▶ **Task details**:
Your answer must match the entries below word for word.

▶ **The input**:

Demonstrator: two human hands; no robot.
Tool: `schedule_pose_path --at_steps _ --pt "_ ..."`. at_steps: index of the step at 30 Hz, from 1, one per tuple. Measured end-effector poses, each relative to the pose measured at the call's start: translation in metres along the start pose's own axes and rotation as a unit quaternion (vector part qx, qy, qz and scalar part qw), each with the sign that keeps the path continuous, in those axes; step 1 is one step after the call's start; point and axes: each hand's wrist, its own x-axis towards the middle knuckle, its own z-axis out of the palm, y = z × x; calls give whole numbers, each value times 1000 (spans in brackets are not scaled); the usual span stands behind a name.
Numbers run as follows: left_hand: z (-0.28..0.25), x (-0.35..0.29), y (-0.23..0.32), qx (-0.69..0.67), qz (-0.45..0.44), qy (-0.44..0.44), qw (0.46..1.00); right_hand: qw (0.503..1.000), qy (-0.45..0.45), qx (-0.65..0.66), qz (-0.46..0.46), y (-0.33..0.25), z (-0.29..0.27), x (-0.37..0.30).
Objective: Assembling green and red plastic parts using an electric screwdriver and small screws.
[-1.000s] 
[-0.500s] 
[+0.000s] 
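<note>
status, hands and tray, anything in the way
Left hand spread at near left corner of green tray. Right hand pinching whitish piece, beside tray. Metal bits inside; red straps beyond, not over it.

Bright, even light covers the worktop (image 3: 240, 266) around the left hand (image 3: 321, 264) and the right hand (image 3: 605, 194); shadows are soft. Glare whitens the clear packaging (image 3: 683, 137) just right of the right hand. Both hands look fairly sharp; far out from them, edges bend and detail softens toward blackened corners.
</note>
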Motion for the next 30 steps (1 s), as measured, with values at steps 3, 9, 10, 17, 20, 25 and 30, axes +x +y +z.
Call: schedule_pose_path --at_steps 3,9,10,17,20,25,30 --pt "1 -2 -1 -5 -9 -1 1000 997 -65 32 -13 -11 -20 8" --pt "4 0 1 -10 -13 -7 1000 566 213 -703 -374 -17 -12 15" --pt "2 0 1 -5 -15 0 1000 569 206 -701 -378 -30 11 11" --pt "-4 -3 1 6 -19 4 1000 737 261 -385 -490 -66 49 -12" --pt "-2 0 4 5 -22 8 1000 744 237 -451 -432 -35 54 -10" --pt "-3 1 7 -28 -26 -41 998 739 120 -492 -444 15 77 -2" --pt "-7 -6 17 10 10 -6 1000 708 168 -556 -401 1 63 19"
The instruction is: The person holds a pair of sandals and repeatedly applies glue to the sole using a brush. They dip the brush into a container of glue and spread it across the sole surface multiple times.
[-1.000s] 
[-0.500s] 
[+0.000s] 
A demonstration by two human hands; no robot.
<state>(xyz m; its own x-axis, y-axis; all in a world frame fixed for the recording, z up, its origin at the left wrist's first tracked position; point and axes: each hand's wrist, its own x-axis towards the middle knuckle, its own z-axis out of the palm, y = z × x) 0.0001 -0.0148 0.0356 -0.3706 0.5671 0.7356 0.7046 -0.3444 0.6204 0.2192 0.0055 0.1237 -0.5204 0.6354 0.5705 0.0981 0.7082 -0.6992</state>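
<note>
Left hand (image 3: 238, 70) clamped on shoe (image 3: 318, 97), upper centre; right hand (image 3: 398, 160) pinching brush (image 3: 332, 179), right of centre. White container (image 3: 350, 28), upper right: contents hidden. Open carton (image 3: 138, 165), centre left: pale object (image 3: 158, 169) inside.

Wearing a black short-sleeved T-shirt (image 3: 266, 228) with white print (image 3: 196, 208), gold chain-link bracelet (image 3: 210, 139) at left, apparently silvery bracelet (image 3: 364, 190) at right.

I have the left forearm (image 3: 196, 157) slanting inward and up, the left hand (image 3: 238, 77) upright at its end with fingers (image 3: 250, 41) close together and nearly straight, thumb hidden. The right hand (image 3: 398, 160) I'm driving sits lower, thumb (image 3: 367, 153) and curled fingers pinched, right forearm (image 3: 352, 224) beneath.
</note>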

▶ **Answer box**:
Demonstrator: two human hands; no robot.
Tool: `schedule_pose_path --at_steps _ --pt "_ ..."`. at_steps: index of the step at 30 Hz, from 1, one per tuple. Measured end-effector poses, each relative to the pose measured at the call's start: translation in metres along the start pose's own axes and rotation as a unit quaternion (vector part qx, qy, qz and scalar part qw), each with the sign that keeps the path continuous, in those axes; step 1 is one step after the call's start; point and axes: each hand's wrist, its own x-axis towards the middle knuckle, its own z-axis out of the palm, y = z × x; calls give whole numbers, each value times 1000 (spans in brackets are not scaled); the usual span stands behind a name.
Numbers run as follows: left_hand: z (-0.28..0.25), x (-0.35..0.29), y (-0.23..0.32), qx (-0.69..0.67), qz (-0.45..0.44), qy (-0.44..0.44), qw (0.46..1.00); right_hand: qw (0.503..1.000), qy (-0.45..0.45), qx (-0.65..0.66), qz (-0.46..0.46), y (-0.33..0.25), z (-0.29..0.27), x (-0.37..0.30).
Objective: Assembling green and red plastic parts using an electric screwdriver and small screws.
[-1.000s] 
[-0.500s] 
[+0.000s] 
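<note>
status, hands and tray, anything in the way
Left hand spread at near left corner of green tray. Right hand pinching whitish piece, beside tray. Metal bits inside; red straps beyond, not over it.

Bright, even light covers the worktop (image 3: 240, 266) around the left hand (image 3: 321, 264) and the right hand (image 3: 605, 194); shadows are soft. Glare whitens the clear packaging (image 3: 683, 137) just right of the right hand. Both hands look fairly sharp; far out from them, edges bend and detail softens toward blackened corners.
</note>
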Motion for the next 30 steps (1 s), as measured, with values at steps 3, 9, 10, 17, 20, 25 and 30, axes +x +y +z.
Call: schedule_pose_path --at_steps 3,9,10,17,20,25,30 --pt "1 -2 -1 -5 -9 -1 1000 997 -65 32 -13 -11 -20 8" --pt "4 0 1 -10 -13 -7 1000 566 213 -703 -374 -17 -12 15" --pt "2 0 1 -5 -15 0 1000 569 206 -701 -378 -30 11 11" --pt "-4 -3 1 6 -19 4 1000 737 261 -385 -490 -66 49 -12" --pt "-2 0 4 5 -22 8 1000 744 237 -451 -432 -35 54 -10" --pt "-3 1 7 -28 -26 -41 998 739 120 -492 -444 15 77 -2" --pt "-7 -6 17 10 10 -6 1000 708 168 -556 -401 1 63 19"
The instruction is: The person holds a pair of sandals and repeatedly applies glue to the sole using a brush. They dip the brush into a container of glue and spread it across the sole surface multiple times.
[-1.000s] 
[-0.500s] 
[+0.000s] 
A demonstration by two human hands; no robot.
<state>(xyz m; its own x-axis, y-axis; all in a world frame fixed for the recording, z up, its origin at the left wrist's first tracked position; point and axes: each hand's wrist, its own x-axis towards the middle knuckle, its own z-axis out of the palm, y = z × x) 0.0001 -0.0148 0.0356 -0.3706 0.5671 0.7356 0.7046 -0.3444 0.6204 0.2192 0.0055 0.1237 -0.5204 0.6354 0.5705 0.0981 0.7082 -0.6992</state>
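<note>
Left hand (image 3: 238, 70) clamped on shoe (image 3: 318, 97), upper centre; right hand (image 3: 398, 160) pinching brush (image 3: 332, 179), right of centre. White container (image 3: 350, 28), upper right: contents hidden. Open carton (image 3: 138, 165), centre left: pale object (image 3: 158, 169) inside.

Wearing a black short-sleeved T-shirt (image 3: 266, 228) with white print (image 3: 196, 208), gold chain-link bracelet (image 3: 210, 139) at left, apparently silvery bracelet (image 3: 364, 190) at right.

I have the left forearm (image 3: 196, 157) slanting inward and up, the left hand (image 3: 238, 77) upright at its end with fingers (image 3: 250, 41) close together and nearly straight, thumb hidden. The right hand (image 3: 398, 160) I'm driving sits lower, thumb (image 3: 367, 153) and curled fingers pinched, right forearm (image 3: 352, 224) beneath.
</note>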

The required output is now complete.